Von den politischen Rahmenbedingungen einmal abgesehen, haben Unternehmen jedoch einige Gestaltungsmöglichkeiten, um internationale Expert:innen zu finden und langfristig zu binden:
- Gezielte Ansprache im Ausland: Unternehmen können gezielt im Ausland nach Fachkräften suchen und diese aktiv ansprechen, beispielsweise durch die Teilnahme an internationalen Jobmessen oder das Schalten von Stellenanzeigen in ausländischen Medien.
- Unterstützung bei der Anerkennung ausländischer Qualifikationen: Unternehmen helfen ihren internationalen Mitarbeitenden, indem sie Informationen über den Anerkennungsprozess und die erforderlichen Schritte zur Anerkennung ausländischer Qualifikationen bereitstellen. Sie können sie auch finanziell unterstützen und z.B. Gebühren des Anerkennungsverfahren übernehmen. Hilfreich ist es auch, den Mitarbeitenden entsprechende Zeit und Flexibilität zu geben, sich auf das Anerkennungsverfahren vorzubereiten.
- Angebot von Sprachkursen und kultureller Integration: Die Bereitstellung von Sprachkursen und Unterstützung bei der kulturellen Integration kann ausländischen Fachkräften helfen, sich in Deutschland wohlzufühlen und produktiv zu arbeiten. Dazu können Integration in das Vereinswesen oder andere ehrenamtliche Tätigkeiten gehören.
- Perspektive und Wertschätzung: Bereits im Recruiting-Prozess ist es sinnvoll, das Thema Weiterbildung zu integrieren. Dies schafft auf beiden Seiten Klarheit über notwendige Kenntnisse und Fähigkeiten im neuen Job. Unternehmen demonstrieren damit von Anfang an ihre Wertschätzung gegenüber potenziellen neuen Mitarbeitenden – und schaffen Raum, dass sich Mitarbeitende auf das neue Arbeitsumfeld und die neue Kultur einlassen können.
- Mitarbeitendenorientiertes Onboarding: Neue Kolleg:innen sollten in jeder Phase dieses Prozesses unterstützt werden – von der Vertragsunterzeichnung bis zum Ende der Probezeit – und kontinuierlich mit den erforderlichen Informationen versorgt werden. Dazu gehören Maßnahmen wie Mentor- oder Buddy-Projekte. Bei ihnen unterstützen erfahrenere Kolleg:innen bei der sozialen Integration, dem Wissensaustausch und der Förderung des interkulturellen Verständnisses. Auch gemeinsame Team-Aktivitäten helfen, dass die internationalen Mitarbeitenden sich wohler fühlen. Kontinuierliches Feedback zwischen den neuen Mitarbeitenden und ihren Führungskräften ermöglicht es, den Jobstart zu reflektieren und möglichen Problemen frühzeitig entgegenzuwirken.

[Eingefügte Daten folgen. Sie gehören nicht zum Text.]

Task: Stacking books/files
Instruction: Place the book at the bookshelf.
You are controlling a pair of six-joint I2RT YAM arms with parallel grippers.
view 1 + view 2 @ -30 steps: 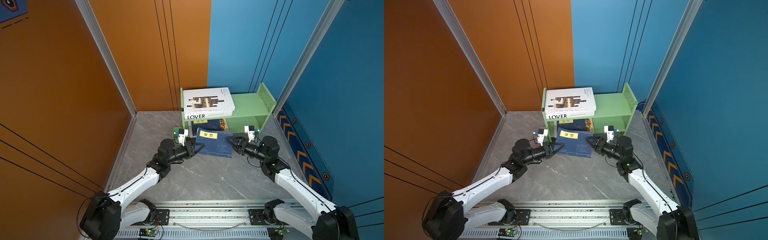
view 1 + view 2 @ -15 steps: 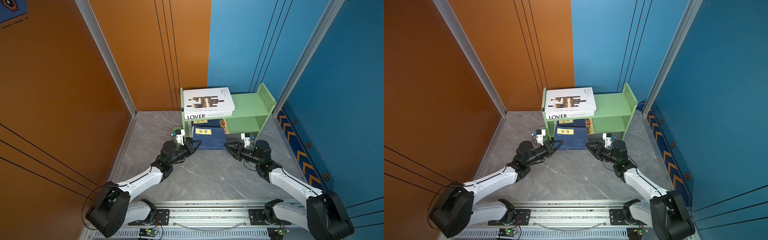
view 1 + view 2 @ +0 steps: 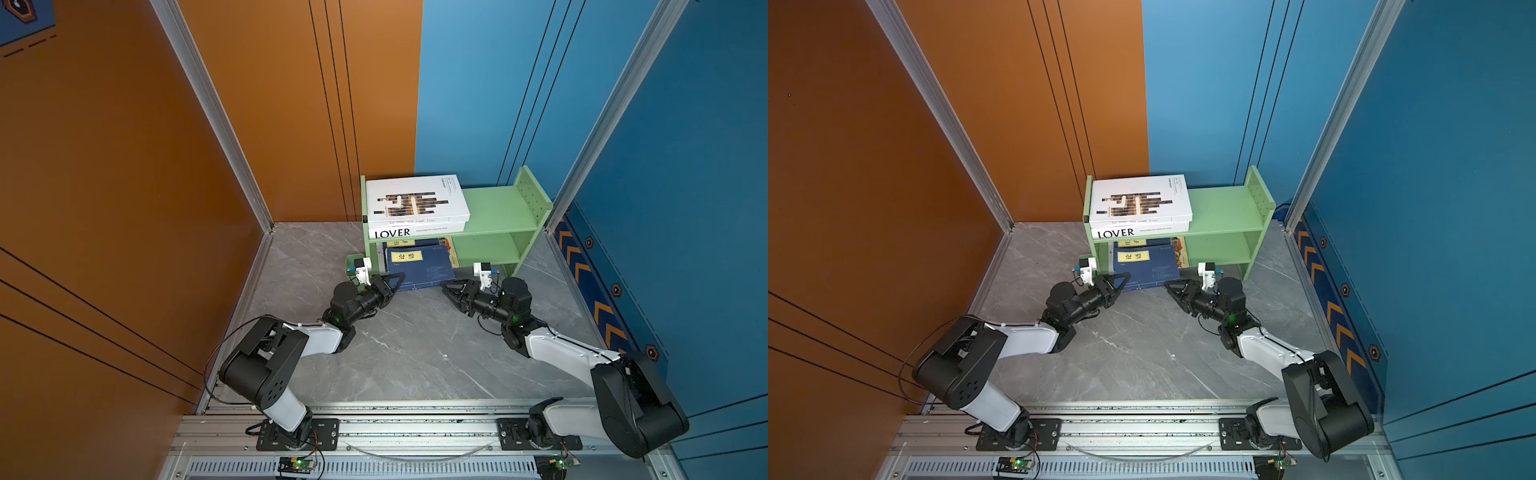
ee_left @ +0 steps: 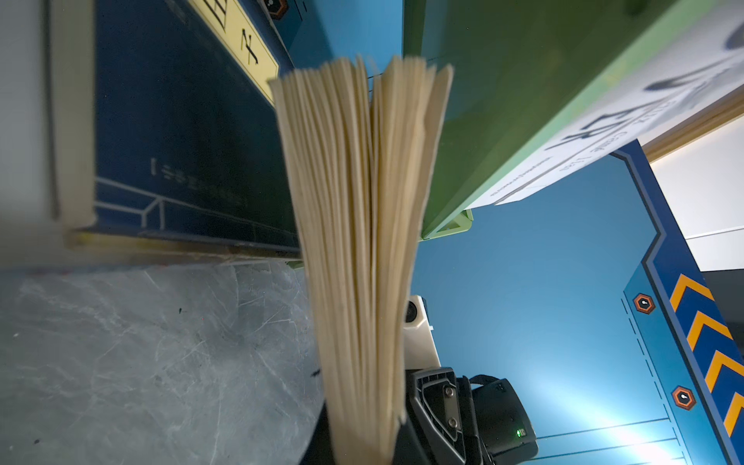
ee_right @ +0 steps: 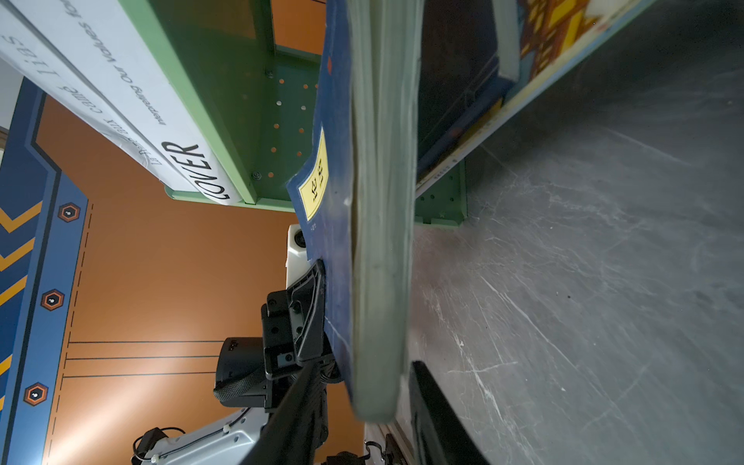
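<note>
A navy yellow-labelled book [image 3: 419,266] [image 3: 1146,266] slants into the green shelf's lower tier. Its near edge is held up off the floor. My left gripper [image 3: 399,277] [image 3: 1125,277] is shut on its near left corner, where cream pages [image 4: 362,241] fan out between the jaws. My right gripper [image 3: 444,285] [image 5: 370,386] is shut on the near right corner [image 5: 378,241]. Beneath lies a second navy book [image 4: 181,141], and beside it the yellow picture book [image 3: 453,253]. On the top tier, the white book with brown-black bars [image 3: 415,201] rests on the LOVER book [image 3: 415,231].
The green two-tier shelf [image 3: 498,203] stands against the back wall, its right half bare on both tiers. Orange and blue walls close in the grey marble floor [image 3: 415,353]. The shelf's top board hangs low over the held book.
Both grippers carried the navy book away from me, from a skewed spot on the floor into the lower tier, and squared it with the shelf. The right jaws widened slightly, then narrowed.
</note>
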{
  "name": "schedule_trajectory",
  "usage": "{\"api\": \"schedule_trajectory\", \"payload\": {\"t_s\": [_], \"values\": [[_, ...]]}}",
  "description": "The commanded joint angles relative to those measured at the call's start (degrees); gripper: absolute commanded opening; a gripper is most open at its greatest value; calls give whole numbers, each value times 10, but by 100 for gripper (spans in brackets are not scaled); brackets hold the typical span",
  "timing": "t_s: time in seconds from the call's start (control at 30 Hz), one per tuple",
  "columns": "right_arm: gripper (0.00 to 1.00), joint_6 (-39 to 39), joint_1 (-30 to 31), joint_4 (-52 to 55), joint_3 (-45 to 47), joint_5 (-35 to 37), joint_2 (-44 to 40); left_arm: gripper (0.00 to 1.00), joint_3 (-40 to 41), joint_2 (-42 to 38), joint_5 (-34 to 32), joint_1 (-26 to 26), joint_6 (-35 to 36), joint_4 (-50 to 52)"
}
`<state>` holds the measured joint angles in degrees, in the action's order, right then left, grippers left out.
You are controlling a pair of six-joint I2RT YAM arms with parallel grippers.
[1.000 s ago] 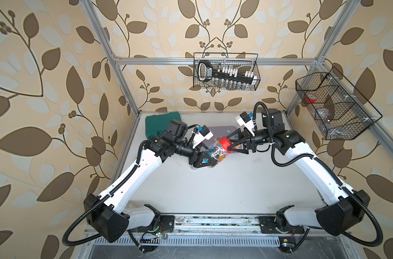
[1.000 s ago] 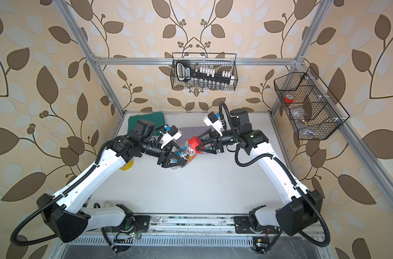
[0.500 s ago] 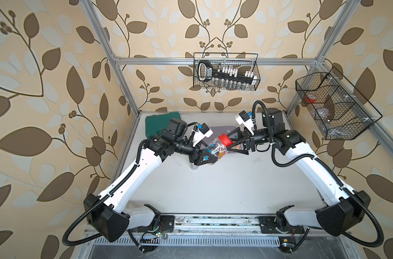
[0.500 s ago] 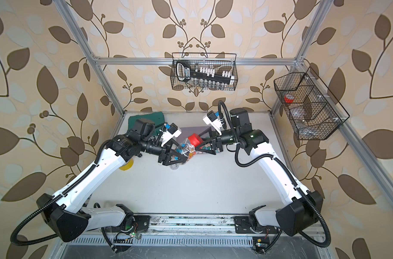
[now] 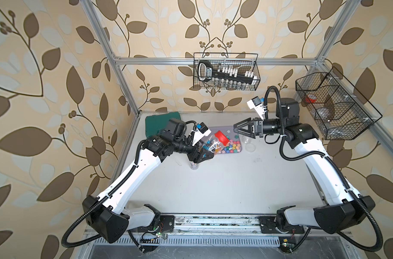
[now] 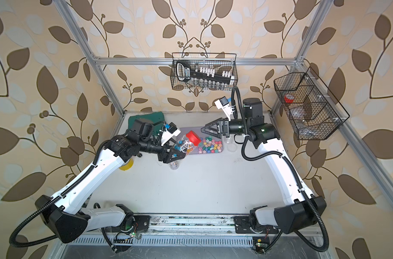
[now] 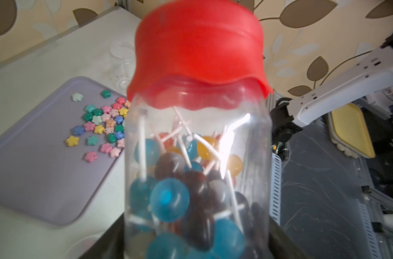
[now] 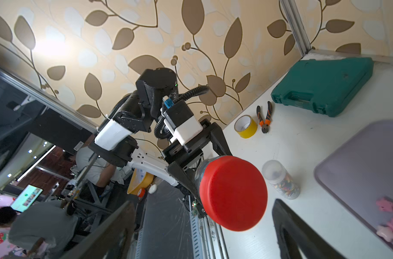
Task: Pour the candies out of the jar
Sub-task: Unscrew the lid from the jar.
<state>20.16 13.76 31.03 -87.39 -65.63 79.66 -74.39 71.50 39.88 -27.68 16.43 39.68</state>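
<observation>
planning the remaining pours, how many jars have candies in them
2: the red-lidded lollipop jar, held in the jaws of the left gripper; a small jar standing beside the tray. Others may be hidden.

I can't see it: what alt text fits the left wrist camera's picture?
A clear plastic jar with a red lid on, full of round lollipops on white sticks, fills the view, held by the left gripper. Beyond it, pastel star-shaped candies lie scattered on a lilac tray on the white table.
</observation>
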Motion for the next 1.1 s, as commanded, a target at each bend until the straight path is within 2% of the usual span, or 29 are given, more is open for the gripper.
{"api": "schedule_trajectory", "payload": {"t_s": [0.0,0.1,0.37,0.8,1.07], "values": [[92,30,0,90,-36,9,50,68,-22,-33,-45,0,32,1],[92,11,1,135,-48,22,77,67,-13,-43,-73,-8,43,-1],[92,10,32,140,-56,22,105,67,-3,-46,-134,-41,76,26],[89,17,77,143,-74,37,148,67,-2,-39,-133,-50,79,27],[82,12,88,148,-72,33,153,67,-2,-32,-138,-52,79,25]]}}
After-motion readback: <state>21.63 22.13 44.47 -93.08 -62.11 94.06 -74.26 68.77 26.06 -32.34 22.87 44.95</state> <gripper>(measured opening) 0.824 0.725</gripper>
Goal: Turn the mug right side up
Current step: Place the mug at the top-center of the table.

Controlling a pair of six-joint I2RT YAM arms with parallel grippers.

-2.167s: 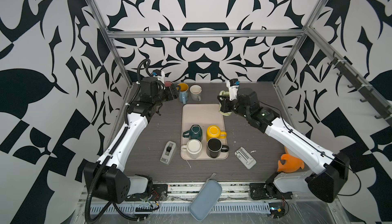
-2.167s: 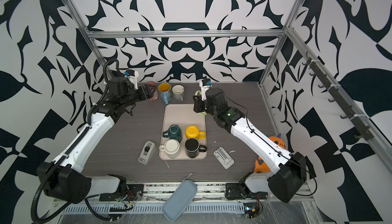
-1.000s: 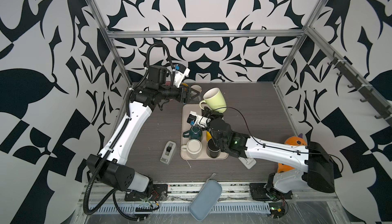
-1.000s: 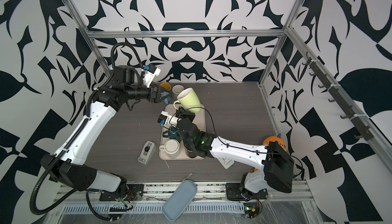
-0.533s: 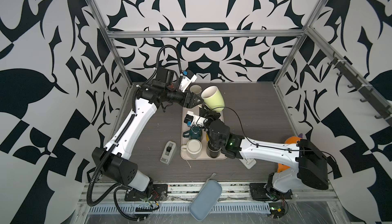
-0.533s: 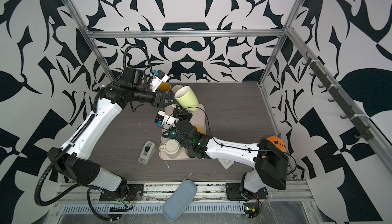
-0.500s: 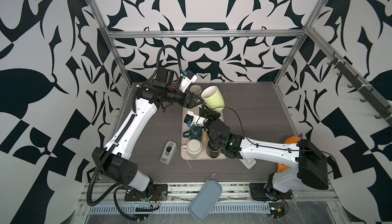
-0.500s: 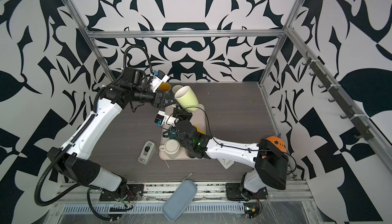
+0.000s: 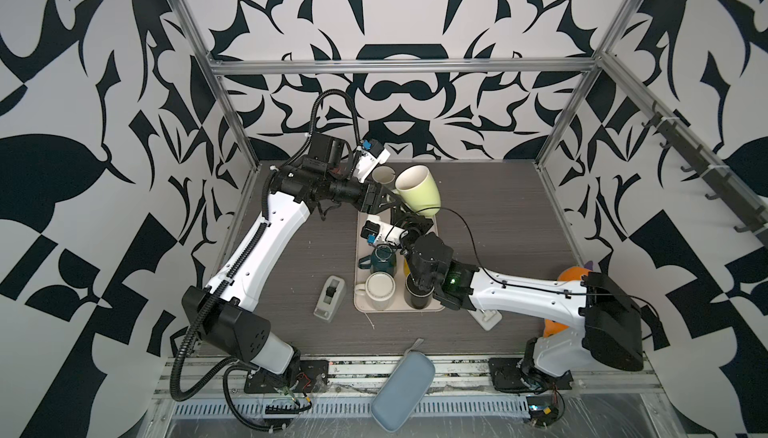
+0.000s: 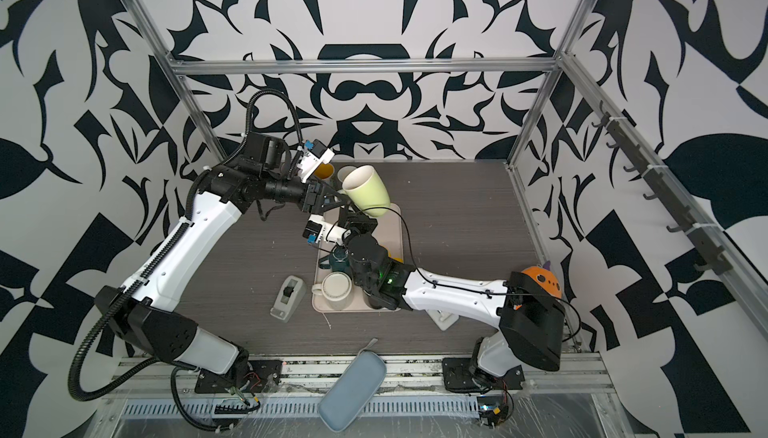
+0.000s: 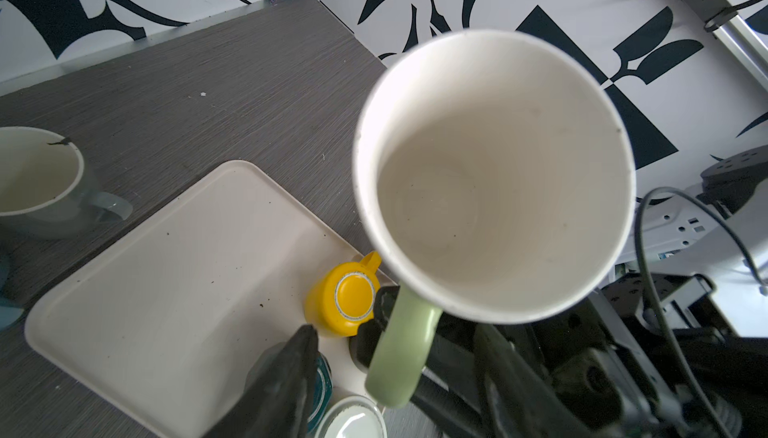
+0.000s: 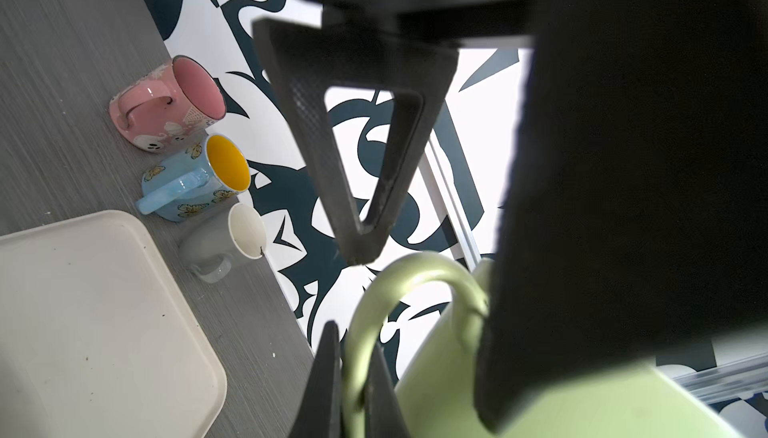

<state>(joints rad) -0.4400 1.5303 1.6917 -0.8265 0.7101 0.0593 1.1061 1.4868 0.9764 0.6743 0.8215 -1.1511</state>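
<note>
Your worktop (image 9: 498, 216) carries a cream tray (image 11: 166, 270) down its middle, and both arms meet above the tray's far end. Your left arm (image 9: 266, 240) reaches in from the side. Your right arm (image 9: 528, 294) stretches over the tray's near end and bends upward.

The mug (image 9: 417, 191), pale green, is off the worktop, in the air over the far end of the tray. It is tilted, with its mouth turned up and toward your left arm, so the left wrist view looks straight into it. Its handle (image 11: 401, 353) sits on the lower side.

Your right end effector (image 12: 353, 378) is clamped on that handle, one finger on each side of the loop. Your left end effector (image 9: 382, 200) has its fingers apart, just beside the mug's rim, with the handle between them. You cannot tell whether either finger touches the mug.

On the near half of the tray stand a teal mug (image 9: 380, 259), a white mug (image 9: 380, 290), a black mug (image 9: 417, 297) and a yellow mug (image 11: 345, 301); the yellow and the white show their bases upward. Along the back wall a pink mug (image 12: 166, 103), a blue mug (image 12: 195, 178) and a grey mug (image 12: 224, 240) stand in a row, mouths up. A tape dispenser (image 9: 330, 297) lies just beside the tray.
</note>
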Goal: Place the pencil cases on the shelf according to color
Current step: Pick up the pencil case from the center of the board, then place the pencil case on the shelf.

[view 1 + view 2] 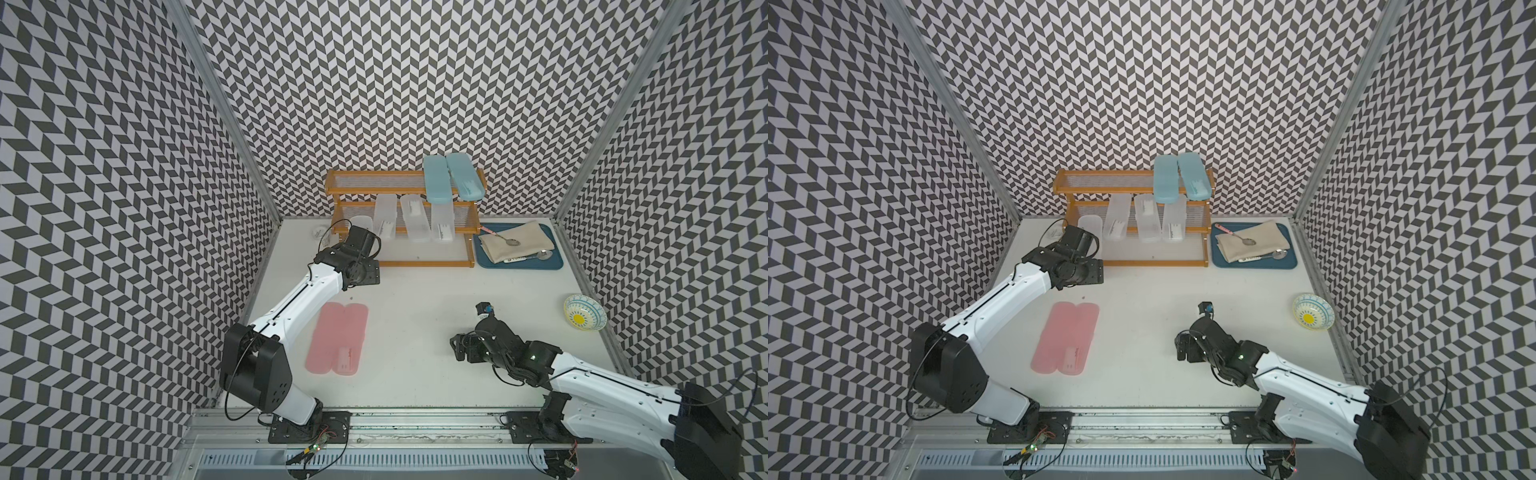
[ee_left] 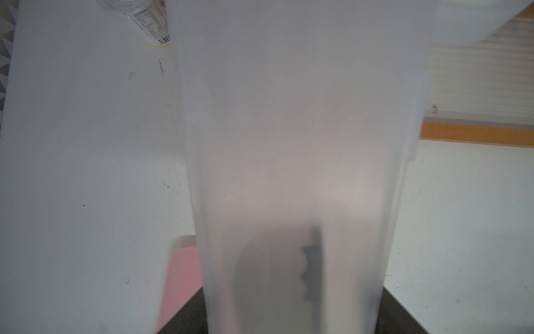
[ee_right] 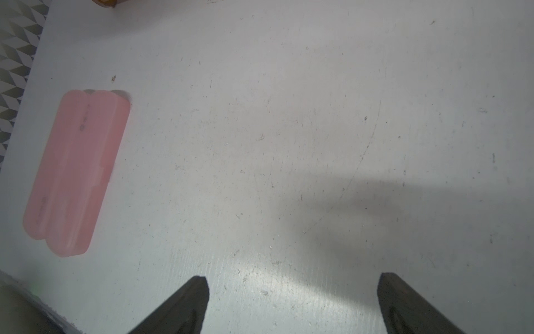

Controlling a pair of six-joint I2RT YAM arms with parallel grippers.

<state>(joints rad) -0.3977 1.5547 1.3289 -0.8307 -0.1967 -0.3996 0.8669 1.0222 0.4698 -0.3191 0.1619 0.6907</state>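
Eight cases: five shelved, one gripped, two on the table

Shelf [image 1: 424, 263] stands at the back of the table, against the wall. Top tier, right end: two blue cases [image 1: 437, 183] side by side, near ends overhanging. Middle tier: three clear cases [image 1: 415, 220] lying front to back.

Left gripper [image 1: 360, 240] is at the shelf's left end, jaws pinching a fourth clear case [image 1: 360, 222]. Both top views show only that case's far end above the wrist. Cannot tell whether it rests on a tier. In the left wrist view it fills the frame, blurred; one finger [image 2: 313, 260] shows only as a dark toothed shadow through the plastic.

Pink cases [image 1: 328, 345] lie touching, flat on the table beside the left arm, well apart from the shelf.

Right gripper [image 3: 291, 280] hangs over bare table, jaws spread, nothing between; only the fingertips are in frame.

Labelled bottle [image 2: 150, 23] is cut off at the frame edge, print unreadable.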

- Schaffung internationaler Arbeitsumgebungen: Das ist natürlich nicht überall möglich, aber die Schaffung von internationalen Arbeitsumgebungen – beispielsweise durch die Etablierung von interkulturellen Trainingsprogrammen – kann die Integration ausländischer Fachkräfte in das Unternehmen erleichtern.
- Geduld: Auch wir bei SALT AND PEPPER haben bereits unsere Erfahrungen mit dem Recruiting internationaler Fachkräfte gemacht. Das Learning: Es geht nie so schnell, wie wir uns das gewünscht haben – aber Ausdauer zahlt sich aus. Bei einer aktuellen Mitarbeiterin hat es über zwei Monate im Bewerbungsprozess gedauert, bis sie eine Arbeitserlaubnis hatte. Weil wir sie unbedingt einstellen wollten, haben wir Geduld bewiesen und auf sie gewartet.